**Work task:**
Given the entries that follow, write out exactly the lines starting at the one containing "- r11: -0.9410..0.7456" and ending at the one containing "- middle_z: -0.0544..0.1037", both ends included, and only those.

**Information supplied:**
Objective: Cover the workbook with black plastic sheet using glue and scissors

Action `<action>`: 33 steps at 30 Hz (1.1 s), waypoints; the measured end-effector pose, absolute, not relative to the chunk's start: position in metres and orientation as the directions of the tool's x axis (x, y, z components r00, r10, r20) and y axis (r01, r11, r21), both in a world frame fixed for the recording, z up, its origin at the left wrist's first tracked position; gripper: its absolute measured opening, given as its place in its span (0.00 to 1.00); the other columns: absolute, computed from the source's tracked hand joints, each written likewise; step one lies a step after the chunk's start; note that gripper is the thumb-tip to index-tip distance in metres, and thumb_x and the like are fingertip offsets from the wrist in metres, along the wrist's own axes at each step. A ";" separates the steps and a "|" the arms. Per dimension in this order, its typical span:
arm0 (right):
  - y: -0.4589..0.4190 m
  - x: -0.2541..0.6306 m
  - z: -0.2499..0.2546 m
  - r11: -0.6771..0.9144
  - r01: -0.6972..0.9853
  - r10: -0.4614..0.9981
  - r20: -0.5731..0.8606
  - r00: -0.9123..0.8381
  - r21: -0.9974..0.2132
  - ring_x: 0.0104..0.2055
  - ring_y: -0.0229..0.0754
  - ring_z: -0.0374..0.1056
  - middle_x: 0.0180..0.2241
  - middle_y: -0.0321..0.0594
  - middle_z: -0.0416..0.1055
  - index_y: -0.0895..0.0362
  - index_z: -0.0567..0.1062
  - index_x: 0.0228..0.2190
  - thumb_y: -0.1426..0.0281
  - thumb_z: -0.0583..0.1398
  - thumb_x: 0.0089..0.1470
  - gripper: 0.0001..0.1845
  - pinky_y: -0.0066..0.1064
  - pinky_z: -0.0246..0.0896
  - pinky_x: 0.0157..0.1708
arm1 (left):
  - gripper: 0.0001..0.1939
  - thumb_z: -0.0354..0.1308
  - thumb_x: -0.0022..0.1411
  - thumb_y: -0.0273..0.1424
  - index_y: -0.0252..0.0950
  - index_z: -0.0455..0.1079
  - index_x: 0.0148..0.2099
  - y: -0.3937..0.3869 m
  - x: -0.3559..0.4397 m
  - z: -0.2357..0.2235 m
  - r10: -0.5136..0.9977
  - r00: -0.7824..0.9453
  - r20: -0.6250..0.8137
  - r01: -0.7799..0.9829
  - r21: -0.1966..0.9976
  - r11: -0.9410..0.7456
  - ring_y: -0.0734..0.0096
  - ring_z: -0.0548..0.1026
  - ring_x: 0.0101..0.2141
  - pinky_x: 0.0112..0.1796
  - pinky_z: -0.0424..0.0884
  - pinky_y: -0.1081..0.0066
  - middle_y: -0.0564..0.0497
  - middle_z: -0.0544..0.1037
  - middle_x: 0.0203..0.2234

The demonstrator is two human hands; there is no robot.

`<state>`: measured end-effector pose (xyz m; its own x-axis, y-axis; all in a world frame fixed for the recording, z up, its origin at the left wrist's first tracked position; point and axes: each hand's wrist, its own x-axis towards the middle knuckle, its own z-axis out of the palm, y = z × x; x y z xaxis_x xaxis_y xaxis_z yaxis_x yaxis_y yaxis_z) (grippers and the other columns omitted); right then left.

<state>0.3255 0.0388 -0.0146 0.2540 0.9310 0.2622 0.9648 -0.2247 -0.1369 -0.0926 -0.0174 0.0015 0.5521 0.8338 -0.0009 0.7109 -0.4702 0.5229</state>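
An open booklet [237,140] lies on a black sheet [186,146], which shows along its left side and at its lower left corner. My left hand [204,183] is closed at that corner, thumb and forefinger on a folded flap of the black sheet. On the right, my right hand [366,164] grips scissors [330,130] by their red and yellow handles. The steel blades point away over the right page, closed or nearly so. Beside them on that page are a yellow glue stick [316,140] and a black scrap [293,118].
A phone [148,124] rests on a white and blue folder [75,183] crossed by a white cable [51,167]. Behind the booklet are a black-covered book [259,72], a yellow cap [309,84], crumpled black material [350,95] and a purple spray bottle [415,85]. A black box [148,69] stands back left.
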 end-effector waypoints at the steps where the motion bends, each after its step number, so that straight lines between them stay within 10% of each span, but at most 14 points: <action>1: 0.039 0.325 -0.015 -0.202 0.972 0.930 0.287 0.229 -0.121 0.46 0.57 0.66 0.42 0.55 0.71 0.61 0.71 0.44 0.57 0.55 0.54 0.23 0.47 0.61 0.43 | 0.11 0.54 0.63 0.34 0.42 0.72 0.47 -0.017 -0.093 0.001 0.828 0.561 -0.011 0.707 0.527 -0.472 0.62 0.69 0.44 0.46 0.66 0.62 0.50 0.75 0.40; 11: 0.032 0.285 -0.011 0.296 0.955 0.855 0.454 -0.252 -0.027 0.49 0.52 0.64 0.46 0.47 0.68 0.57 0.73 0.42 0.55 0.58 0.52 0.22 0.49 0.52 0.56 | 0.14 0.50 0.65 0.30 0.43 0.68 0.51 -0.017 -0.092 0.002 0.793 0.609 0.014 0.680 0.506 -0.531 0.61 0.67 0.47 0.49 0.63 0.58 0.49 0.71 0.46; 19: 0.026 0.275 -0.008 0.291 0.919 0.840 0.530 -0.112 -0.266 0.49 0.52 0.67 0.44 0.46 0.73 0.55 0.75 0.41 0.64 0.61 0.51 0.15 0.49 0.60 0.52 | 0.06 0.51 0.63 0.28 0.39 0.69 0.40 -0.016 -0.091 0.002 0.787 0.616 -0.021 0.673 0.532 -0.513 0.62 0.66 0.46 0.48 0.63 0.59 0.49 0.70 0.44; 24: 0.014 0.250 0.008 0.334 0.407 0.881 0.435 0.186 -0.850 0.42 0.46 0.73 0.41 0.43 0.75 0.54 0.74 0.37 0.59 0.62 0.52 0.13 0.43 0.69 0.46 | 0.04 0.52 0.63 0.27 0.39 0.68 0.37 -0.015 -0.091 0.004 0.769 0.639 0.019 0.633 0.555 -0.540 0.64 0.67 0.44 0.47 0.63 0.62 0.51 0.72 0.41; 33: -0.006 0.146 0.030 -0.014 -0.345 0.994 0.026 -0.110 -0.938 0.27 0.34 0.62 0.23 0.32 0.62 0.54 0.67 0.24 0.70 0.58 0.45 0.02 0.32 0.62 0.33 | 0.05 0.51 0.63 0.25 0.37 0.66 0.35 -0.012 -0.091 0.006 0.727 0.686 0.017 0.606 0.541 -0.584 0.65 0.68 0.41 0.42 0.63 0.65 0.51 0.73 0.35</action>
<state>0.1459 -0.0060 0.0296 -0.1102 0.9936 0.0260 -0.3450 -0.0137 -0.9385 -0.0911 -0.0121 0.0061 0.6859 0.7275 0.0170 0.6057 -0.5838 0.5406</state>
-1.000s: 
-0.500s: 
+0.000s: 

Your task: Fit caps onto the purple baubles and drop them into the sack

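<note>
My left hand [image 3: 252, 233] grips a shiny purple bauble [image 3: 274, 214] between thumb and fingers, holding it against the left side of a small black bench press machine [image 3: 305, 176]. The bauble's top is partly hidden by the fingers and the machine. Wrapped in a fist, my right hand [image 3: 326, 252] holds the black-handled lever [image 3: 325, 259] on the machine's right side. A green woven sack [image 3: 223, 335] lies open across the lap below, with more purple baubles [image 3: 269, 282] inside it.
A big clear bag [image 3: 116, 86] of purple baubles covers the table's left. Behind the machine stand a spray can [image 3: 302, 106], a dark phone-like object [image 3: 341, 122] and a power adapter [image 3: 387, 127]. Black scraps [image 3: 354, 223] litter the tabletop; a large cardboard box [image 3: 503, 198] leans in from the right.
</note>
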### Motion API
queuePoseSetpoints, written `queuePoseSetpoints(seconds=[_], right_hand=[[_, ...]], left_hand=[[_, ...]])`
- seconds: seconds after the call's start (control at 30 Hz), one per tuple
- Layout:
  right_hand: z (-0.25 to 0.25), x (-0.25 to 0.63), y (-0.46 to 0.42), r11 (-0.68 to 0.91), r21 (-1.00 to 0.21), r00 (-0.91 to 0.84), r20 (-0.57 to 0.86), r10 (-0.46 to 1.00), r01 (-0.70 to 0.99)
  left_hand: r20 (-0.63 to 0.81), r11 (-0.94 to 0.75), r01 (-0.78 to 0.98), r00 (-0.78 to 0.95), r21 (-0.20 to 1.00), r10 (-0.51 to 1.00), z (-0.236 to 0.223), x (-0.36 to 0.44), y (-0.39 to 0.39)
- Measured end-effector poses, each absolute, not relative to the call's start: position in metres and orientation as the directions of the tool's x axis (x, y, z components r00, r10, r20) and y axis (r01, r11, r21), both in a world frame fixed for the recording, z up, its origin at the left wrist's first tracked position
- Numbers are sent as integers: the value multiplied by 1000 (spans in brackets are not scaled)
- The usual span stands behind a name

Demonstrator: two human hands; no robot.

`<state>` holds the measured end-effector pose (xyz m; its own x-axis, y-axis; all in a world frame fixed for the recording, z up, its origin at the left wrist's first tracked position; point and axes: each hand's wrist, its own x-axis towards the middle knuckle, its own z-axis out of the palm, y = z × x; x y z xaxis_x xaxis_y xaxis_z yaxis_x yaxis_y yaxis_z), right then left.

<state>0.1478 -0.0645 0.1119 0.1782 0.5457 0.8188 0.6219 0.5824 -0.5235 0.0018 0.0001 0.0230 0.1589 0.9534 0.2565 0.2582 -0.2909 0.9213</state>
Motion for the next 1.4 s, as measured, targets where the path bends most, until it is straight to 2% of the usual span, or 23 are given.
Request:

**Expected answer:**
  - r11: -0.9410..0.7456
  - ring_y: -0.0734..0.0096
  - ring_z: -0.0548..0.1026
  - ring_x: 0.0101..0.2141
  - pinky_x: 0.0112..0.1796
  - pinky_z: -0.0424..0.0884
  - pinky_y: -0.1081..0.0066
  - middle_y: -0.0564..0.0497
  - middle_z: -0.0544..0.1037

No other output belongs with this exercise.